Alzheimer's researchers are working hard to find biomarkers, indicators that can be used to detect the presence of Alzheimer's before clinical symptoms become obvious. Studies at the ADRC and elsewhere have strongly suggested that if Alzheimer's treatments will ever prevent lasting cognitive damage, they may have to be given to patients before memory loss and other disruptions caused by the disorder are evident.

"A person's weight can vary substantially in a given year, so weight loss alone can't serve as a definite indicator for physicians," says David K. Johnson, Ph.D., research instructor in neurology. "But it's interesting from a biochemical perspective-we don't know why these two phenomena are linked. And weight loss may one day be incorporated into a battery of biomarkers that physicians keep their eyes on for early warning of Alzheimer's-type dementia."

The Memory and Aging Project, which began in 1979, is a long-term study of the links between cognitive health and aging. The project is made possible through the cooperation of hundreds of volunteers age 65 and older who undergo a detailed annual evaluation of their cognitive, neurological and physical health.

In 1991, investigators added patient weight to this annual assessment. According to Johnson, the scientific information available on weight loss in the elderly is sparse. Studies have suggested that weight generally begins a slow but steady decline of about half a pound per year in the late 50s and early 60s. Gerontologists have speculated that the decline may be attributable to physical shrinkage of the body seen in old age, loss of interest in eating or the wasting effects of cancers and other health factors.

The study analyzed data on 449 participants, most in their 70s and 80s but some as young as 65. All were cognitively normal at the beginning of the study but 125 were eventually diagnosed with mild dementia.

"Interestingly, the group of volunteers who did become demented started the study weighing about eight pounds less on average than the patients who did not develop dementia," Johnson notes. "The two groups lost weight at the same rate for four to five years, and then one year before the detection of even the mildest cognitive symptoms, weight loss increased in the group that would eventually be diagnosed with mild dementia."

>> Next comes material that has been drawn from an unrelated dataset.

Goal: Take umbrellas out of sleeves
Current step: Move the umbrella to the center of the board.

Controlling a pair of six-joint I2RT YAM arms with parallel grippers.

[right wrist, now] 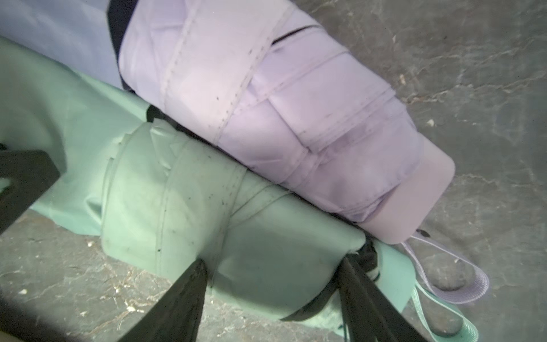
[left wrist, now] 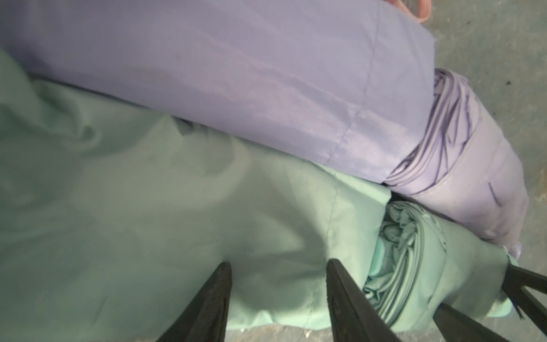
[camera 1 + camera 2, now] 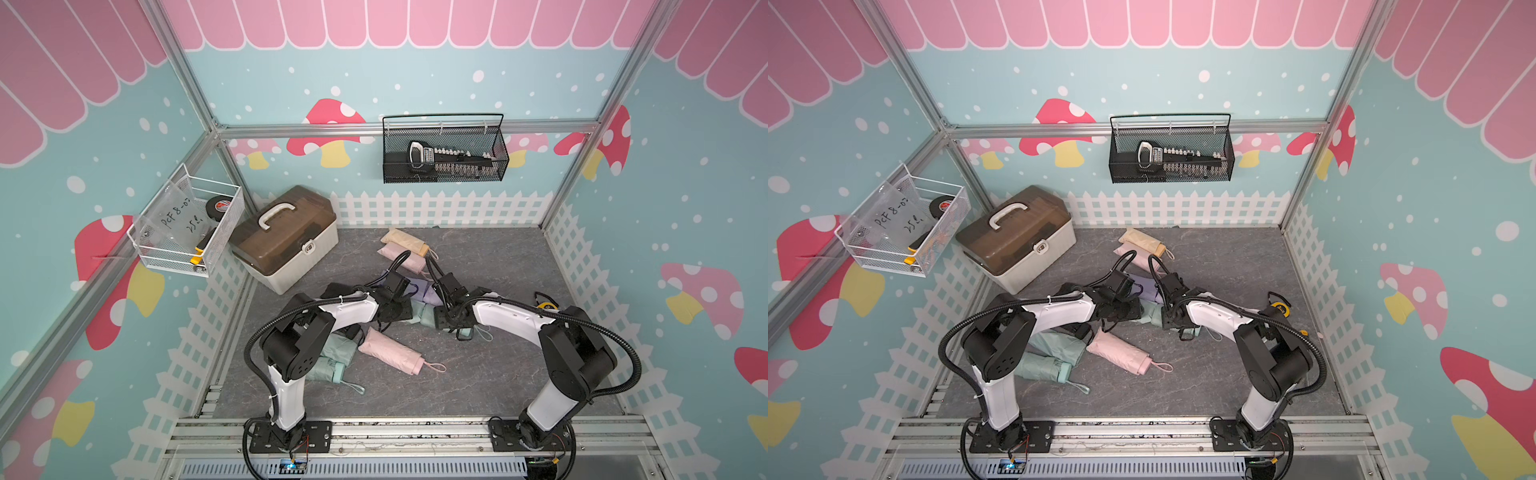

It's unclear why the group that developed dementia began the study at a lower average weight. Johnson speculates that a process somehow related to Alzheimer's might have become active earlier in the participants' lives and started to drive their weight down. Alternatively, persons with lower average weight may be more vulnerable to Alzheimer's.

"No matter what we did to control for other health variables, such as diabetes, stroke and hypertension, none of them could account for this effect," Johnson says. "Sometime between the last evaluation when they were healthy and this first evaluation when they had mild dementia, a metabolic process kicked in, or kicked into higher gear, and made their Alzheimer's detectable. And increased weight loss went hand-in-hand with that change."